The preservationists: Meet the data collectors racing to save the web
A quarter of the internet has already disappeared. From grassroots archivists to the Internet Archive's 866 billion-page vault, meet the guardians of our digital memory.
In the flickering glow of a screen, a digital ghost is fading. A government dataset, available yesterday, returns a 404 error today. A favorite blog post, bookmarked last week, now leads to a parked domain.
This isn't science fiction; it's the quiet, pervasive new reality of the digital age. According to research from the Pew Research Center, a staggering 25% of web pages existing between 2013 and 2023 have simply vanished. The web, our sprawling, vibrant repository of knowledge and culture, is built on shifting sands.
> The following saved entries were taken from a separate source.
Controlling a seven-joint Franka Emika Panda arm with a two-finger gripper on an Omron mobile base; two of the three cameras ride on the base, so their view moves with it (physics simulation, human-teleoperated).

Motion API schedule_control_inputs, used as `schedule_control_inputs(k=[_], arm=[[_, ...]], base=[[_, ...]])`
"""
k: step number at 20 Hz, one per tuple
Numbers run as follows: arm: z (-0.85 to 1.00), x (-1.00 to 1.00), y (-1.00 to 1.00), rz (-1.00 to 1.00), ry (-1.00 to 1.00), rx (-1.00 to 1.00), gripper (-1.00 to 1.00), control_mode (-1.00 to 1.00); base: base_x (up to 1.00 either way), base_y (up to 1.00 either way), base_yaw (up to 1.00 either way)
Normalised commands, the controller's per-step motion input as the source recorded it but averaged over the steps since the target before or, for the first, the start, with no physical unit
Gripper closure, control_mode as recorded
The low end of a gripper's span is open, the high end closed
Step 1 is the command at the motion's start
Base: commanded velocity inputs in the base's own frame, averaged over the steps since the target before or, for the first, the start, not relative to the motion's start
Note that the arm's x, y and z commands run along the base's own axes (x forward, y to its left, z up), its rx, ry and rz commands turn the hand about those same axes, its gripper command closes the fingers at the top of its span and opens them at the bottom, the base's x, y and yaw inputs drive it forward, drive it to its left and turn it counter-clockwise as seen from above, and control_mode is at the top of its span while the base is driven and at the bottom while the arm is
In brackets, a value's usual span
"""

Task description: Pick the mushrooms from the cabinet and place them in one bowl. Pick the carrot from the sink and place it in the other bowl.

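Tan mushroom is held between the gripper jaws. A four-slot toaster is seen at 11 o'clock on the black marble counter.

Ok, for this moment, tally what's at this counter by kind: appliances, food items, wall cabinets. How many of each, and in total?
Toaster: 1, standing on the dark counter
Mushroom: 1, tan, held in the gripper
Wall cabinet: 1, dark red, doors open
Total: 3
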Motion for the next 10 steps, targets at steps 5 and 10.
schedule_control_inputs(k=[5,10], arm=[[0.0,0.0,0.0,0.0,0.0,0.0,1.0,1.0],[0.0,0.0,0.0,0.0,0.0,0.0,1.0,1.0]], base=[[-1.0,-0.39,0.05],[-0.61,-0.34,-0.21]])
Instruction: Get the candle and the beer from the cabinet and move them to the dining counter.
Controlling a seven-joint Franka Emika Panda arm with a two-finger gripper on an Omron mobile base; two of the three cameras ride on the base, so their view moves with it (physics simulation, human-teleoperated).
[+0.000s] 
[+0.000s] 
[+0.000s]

Yet, as the digital tide washes away swathes of our collective memory, a determined movement is fighting back. They are the self-preservationists: a diverse coalition of archivists, librarians, technologists, researchers, business compliance officers, and concerned individuals refusing to accept the ephemerality of the digital world.
From the monumental server racks of the Internet Archive to the focused efforts of Harvard Law School's Library Innovation Lab, from grassroots community projects capturing local histories to individuals taking steps to save content in durable formats, a race is underway to save the web from itself.
"More and more of our intellectual endeavors... exist only in a digital environment," explains Mark Graham, director of the Internet Archive's indispensable Wayback Machine. "That environment is inherently fragile."
The story of web preservation in 2025 is one of resilience, innovation, and a growing understanding that if something digital is worth keeping, it's worth saving—securely and accessibly—before it vanishes forever.
The Digital Erosion Crisis
The web is vanishing beneath our feet. What appears stable is, in reality, built on shifting digital sands. The statistics paint a sobering picture: according to Pew Research Center, 38% of web pages from 2013 are now inaccessible. Even recent content isn't immune; 8% of pages published in 2023 vanished within the same year.
Source: Pew Research Center, When Content Disappears, May 2024
This digital erosion affects critical information infrastructure. One in five government websites contains broken links, while Pew Research Center found over half of Wikipedia articles have broken links in their references. In other words, the foundation of evidence supporting online information is slowly disintegrating. "The risks are manifold... institutions fail, or companies go out of business," notes Mark Graham.
The causes are both technical and institutional. Link rot—the decay of hyperlinks—is endemic. Websites restructure, domains expire, companies fold, platforms pivot. Hardware and software obsolescence renders content unreadable.
Institutional decisions accelerate this loss. Cost-cutting, rebranding, legal concerns, or political expediency lead to content removal. The 2025 US presidential transition saw thousands of datasets disappear from Data.gov almost overnight. Walled gardens and proprietary platforms create digital silos where content is held captive, prone to disappearing when the platform changes course.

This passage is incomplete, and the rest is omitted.